Enable Mooncake + ReverseDiffAdjoint nested-AD path#1420
Merged
ChrisRackauckas merged 4 commits intoSciML:masterfrom Apr 11, 2026
Merged
Conversation
Adding a MooncakeOriginator dispatch for `_concrete_solve_adjoint(…, ::ReverseDiffAdjoint, …)` so the hybrid_diffeq tutorial (and PR SciML#1419) no longer have to fall back to Zygote when the inner sensealg is `ReverseDiffAdjoint` and the outer AD is Mooncake. Before: the method threw `MooncakeTrackedRealError` on `MooncakeOriginator` because the return value `sensitivity_solution(tracked_sol, plain_u, plain_t)` still carries `ReverseDiff.TrackedReal` / `TrackedArray` type parameters in its nested fields (`interp`, `prob`, `alg`, …). Mooncake's `@from_rrule` plumbing calls `zero_tangent(y_primal)` and therefore recursively computes `tangent_type` for every nested field of the returned solution; that recursion fails on the tracked type parameters with either a `TypeError` or an unhelpful tangent-type error. ChainRules / Zygote don't inspect the primal's type parameters, so they are unaffected.
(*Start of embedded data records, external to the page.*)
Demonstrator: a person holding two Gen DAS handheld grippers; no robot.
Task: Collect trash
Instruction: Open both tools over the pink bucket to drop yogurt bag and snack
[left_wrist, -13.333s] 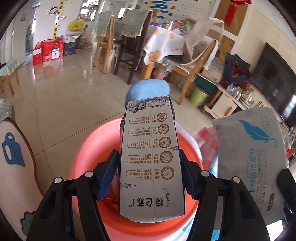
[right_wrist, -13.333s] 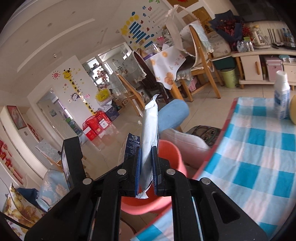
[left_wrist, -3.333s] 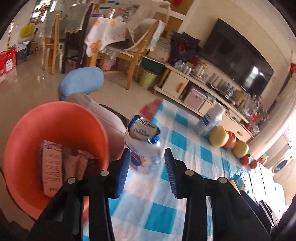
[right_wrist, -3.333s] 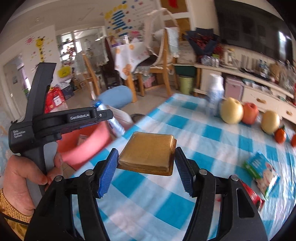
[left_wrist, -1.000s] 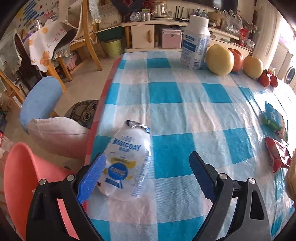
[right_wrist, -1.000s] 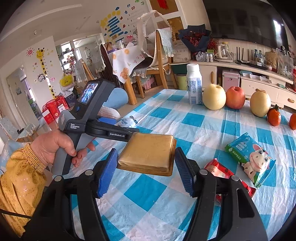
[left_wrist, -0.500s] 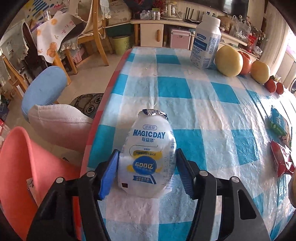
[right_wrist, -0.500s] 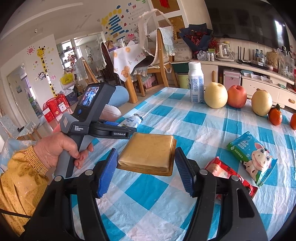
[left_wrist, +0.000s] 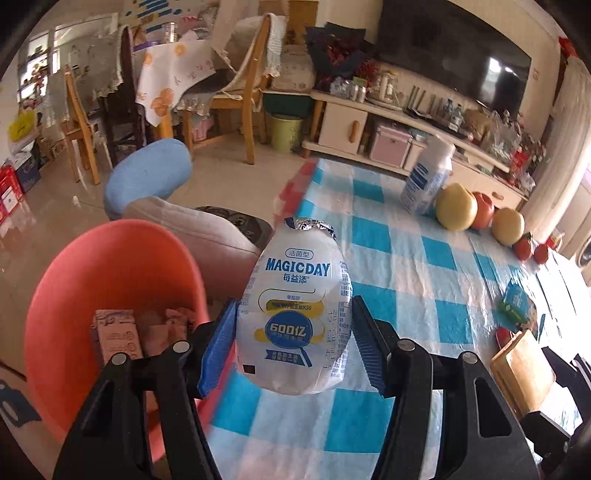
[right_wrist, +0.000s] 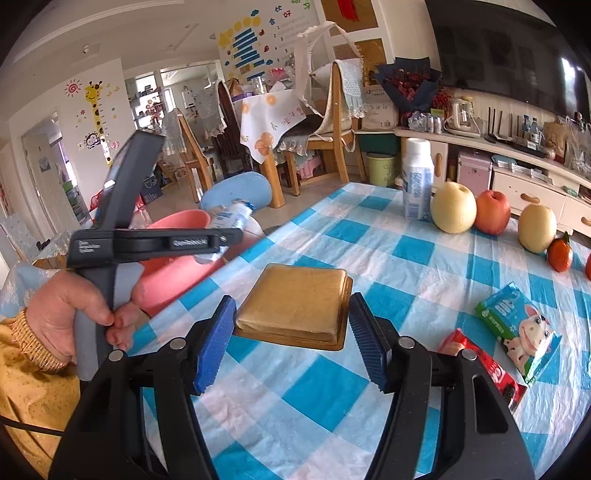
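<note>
My left gripper (left_wrist: 293, 341) is shut on a white MAGICDAY drink bottle (left_wrist: 295, 314) with a foil top and holds it in the air at the table's left edge, beside the orange-pink basin (left_wrist: 74, 280). The basin holds a carton and wrappers (left_wrist: 118, 336). My right gripper (right_wrist: 291, 339) is shut on a flat tan packet (right_wrist: 295, 304) above the checked tablecloth (right_wrist: 424, 266). The right wrist view shows the left gripper (right_wrist: 155, 243) with the bottle (right_wrist: 231, 216) over the basin (right_wrist: 177, 266).
On the table lie a green cow-print pack (right_wrist: 521, 325), a red wrapper (right_wrist: 480, 373), a tall white bottle (right_wrist: 417, 181), pears, an apple and small oranges (right_wrist: 491, 218). A blue stool (left_wrist: 147, 177) and a cushion stand beyond the basin. Chairs and a TV cabinet are behind.
My left gripper closed on the drink bottle, lifted it off the table and swung it left toward the basin. My right gripper has kept hold of the tan packet, almost still.
</note>
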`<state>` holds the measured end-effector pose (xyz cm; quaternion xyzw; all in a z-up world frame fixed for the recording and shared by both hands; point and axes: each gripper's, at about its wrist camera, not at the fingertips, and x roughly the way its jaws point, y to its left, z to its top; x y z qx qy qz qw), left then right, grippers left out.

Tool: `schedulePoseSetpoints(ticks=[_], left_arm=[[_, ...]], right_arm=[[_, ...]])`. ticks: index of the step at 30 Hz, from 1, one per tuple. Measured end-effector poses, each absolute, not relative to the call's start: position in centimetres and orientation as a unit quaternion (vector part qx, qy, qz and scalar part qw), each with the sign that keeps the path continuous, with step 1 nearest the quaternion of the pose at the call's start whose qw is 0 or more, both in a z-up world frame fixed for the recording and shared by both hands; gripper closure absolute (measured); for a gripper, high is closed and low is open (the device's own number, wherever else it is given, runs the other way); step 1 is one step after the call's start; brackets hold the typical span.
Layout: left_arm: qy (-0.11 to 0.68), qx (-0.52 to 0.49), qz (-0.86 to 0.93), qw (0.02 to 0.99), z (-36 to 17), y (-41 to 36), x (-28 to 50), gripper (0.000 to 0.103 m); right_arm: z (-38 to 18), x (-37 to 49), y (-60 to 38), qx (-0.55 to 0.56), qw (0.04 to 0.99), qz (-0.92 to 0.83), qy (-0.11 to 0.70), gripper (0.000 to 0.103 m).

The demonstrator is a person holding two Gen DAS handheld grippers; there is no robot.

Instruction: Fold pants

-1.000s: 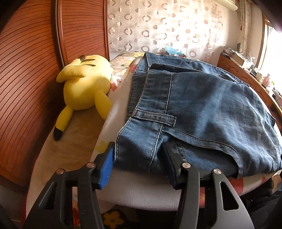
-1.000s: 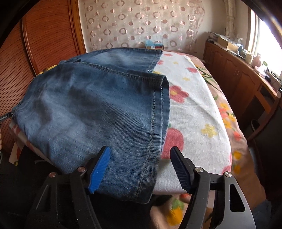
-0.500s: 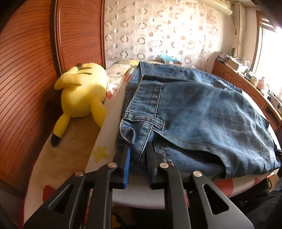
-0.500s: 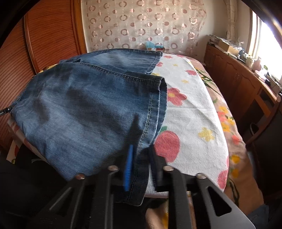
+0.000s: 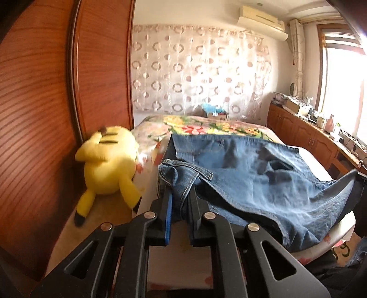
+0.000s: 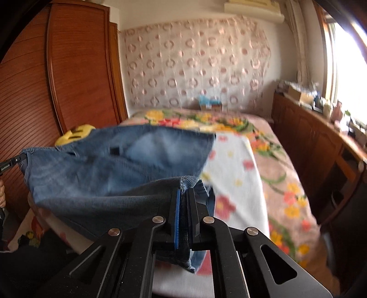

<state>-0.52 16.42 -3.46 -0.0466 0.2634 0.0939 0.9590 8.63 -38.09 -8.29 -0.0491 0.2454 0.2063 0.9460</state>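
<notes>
My left gripper (image 5: 180, 206) has just pinched shut on the waistband corner of the jeans (image 5: 257, 174), and my right gripper (image 6: 182, 206) has just clamped the hem. The faded blue denim lies folded across the near end of the bed (image 6: 234, 165), its near edge raised and sagging between my grips. A yellow plush (image 5: 110, 165) sits left.

Premises: home bedroom. Evidence: bed (image 6: 282, 183) with floral cover fills room centre; yellow plush toy (image 5: 107, 165) at bed's left edge against wooden wardrobe (image 5: 45, 103); patterned curtain (image 5: 195, 78) behind far edge; air conditioner (image 5: 261, 20) high on wall; low wooden cabinets (image 5: 305, 137) with cluttered top under bright window (image 5: 344, 80) along right edge.
</notes>
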Motion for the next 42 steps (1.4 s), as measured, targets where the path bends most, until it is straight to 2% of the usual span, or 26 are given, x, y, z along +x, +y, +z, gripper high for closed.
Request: schedulePoseSetpoints(ticks=[11,20,24,27,29,32,42], left_arm=[[0.243,-0.016,0.101,0.965,-1.5,16.1,3.9,0.091],[0.257,-0.014,0.106,0.960,-2.4,16.2,7.6,0.091],[0.274,-0.007,0.105,0.956,-3.4,15.9,9.3,0.091],[0.291,-0.005,0.104,0.951,-4.7,15.9,10.4,0.091],[0.296,-0.007,0.105,0.949,-5.1,15.9,10.8,0.091],[0.302,-0.011,0.106,0.947,-5.4,16.0,11.2,0.091],[0.305,-0.016,0.106,0.946,-5.5,16.1,11.6,0.091]], right_arm=[[-6.9,13.1,-36.3,-0.072,0.956,0.206,0.198,0.098],[-9.2,19.6,-33.7,-0.077,0.947,0.201,0.238,0.098],[-10.2,23.1,-32.6,-0.078,0.932,0.215,0.281,0.098],[-11.5,24.5,-32.2,-0.075,0.926,0.208,0.305,0.086],[-11.8,24.6,-32.5,-0.065,0.923,0.213,0.314,0.071],[-12.0,24.0,-33.9,-0.051,0.921,0.212,0.323,0.060],[-13.1,20.6,-36.5,-0.032,0.905,0.205,0.370,0.059]])
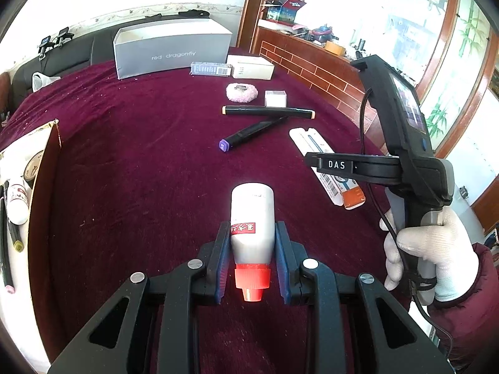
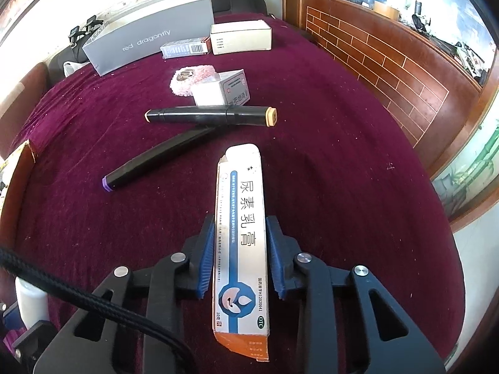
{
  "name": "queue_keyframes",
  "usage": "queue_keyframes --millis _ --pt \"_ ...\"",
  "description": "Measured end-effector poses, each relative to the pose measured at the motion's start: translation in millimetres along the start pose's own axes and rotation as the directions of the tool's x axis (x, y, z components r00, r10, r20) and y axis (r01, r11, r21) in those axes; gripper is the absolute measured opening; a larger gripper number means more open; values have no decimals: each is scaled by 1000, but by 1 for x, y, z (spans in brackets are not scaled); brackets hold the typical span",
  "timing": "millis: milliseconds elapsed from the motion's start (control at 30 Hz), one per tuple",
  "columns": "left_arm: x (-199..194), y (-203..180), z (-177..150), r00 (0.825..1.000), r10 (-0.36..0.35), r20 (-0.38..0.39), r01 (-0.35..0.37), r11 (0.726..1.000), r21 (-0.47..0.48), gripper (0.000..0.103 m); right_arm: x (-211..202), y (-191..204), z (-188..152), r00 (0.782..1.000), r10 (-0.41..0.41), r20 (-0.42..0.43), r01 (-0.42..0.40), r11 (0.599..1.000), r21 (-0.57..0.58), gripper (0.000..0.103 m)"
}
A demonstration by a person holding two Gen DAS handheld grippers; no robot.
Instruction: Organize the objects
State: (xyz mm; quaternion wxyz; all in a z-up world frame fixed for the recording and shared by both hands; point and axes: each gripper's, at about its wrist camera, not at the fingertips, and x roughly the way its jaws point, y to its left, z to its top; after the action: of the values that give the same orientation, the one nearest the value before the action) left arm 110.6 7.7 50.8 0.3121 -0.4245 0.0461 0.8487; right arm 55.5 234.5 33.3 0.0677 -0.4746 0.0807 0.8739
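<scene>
A white bottle (image 1: 252,205) with a red cap sits between the blue pads of my left gripper (image 1: 252,227), which is shut on it above the burgundy cloth; the cap points back toward the camera. My right gripper (image 2: 240,221) is shut on a long white and blue ointment box (image 2: 240,187), its pads pressing both long sides. In the left wrist view that same box (image 1: 312,143) lies on the cloth under the right gripper (image 1: 324,163), which a white-gloved hand (image 1: 436,243) holds.
Two black markers lie crossed mid-table, one with beige ends (image 2: 209,115) and one purple-capped (image 2: 156,159). Behind them are a pink fluffy pad (image 2: 193,78), a small box (image 2: 224,88), a grey open box (image 1: 171,50) and two cartons (image 1: 249,67). A brown-walled box (image 1: 43,171) with items stands left.
</scene>
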Motion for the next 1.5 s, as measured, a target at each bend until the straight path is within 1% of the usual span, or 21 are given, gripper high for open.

The new method delegates the tape construction (and hence the whole backward pass) to the existing `ChainRulesOriginator` path and then replaces the primal with a fresh plain-arithmetic solve of the same problem via `SensitivityADPassThrough`. Reusing the main method for the tape keeps the outward-facing return type identical to what the non-sensitivity solve would return (`InterpolationData` / `DEStats`), which matters because Mooncake's `DerivedRule` specialises on the type Julia inference picks for `CRC.rrule(solve_up, …)` — and that inference does not narrow through the `originator` kwarg, so the compiled rule expects the *main* method's return shape even on the dedicated Mooncake dispatch. Adds `test/mooncake_reversediff_adjoint.jl` covering both a plain Lotka-Volterra ODE and a hybrid ODE with `PresetTimeCallback` (mirroring the `hybrid_diffeq.md` tutorial that was forced to stay on Zygote in SciML#1419). Gradients are checked against `ForwardDiff` and `Zygote` at `rtol = 1e-4` / `1e-3`; the looser tolerance on the hybrid case reflects the ~ULP arithmetic reordering between the tape's tracked forward and the primal's plain forward amplified by the callback-driven time grid. Also updates `MOONCAKE_TRACKED_REAL_ERROR_MESSAGE` so it no longer claims `ReverseDiffAdjoint` is incompatible with Mooncake (only `TrackerAdjoint` still is). Co-Authored-By: Chris Rackauckas <accounts@chrisrackauckas.com>
Delete the standalone `test/mooncake_reversediff_adjoint.jl` file and its `runtests.jl` entry; add a single `@testset "Mooncake with ReverseDiffAdjoint"` inside the existing "Struct-Based Loss Functions" block in `test/concrete_solve_derivatives.jl` that reuses the `gradient_mooncake` helper already defined at the top of that file. Co-Authored-By: Chris Rackauckas <accounts@chrisrackauckas.com>
Apply the same `MooncakeOriginator` delegation pattern to two more
sensealgs that were throwing `MooncakeTrackedRealError` / hitting the
same structural return-type issue as `ReverseDiffAdjoint`:
- `TrackerAdjoint`: returned `sensitivity_solution(tracked_sol, …)`
carries `Tracker.TrackedReal` / `TrackedArray` type parameters in
nested container fields.
- `ForwardSensitivity`: returned `sensitivity_solution(augmented_sol, …)`
carries `ODEForwardSensitivityFunction` / `ForwardDiff.JacobianConfig`
/ `Dual` caches in `sol.prob.f`'s type parameters.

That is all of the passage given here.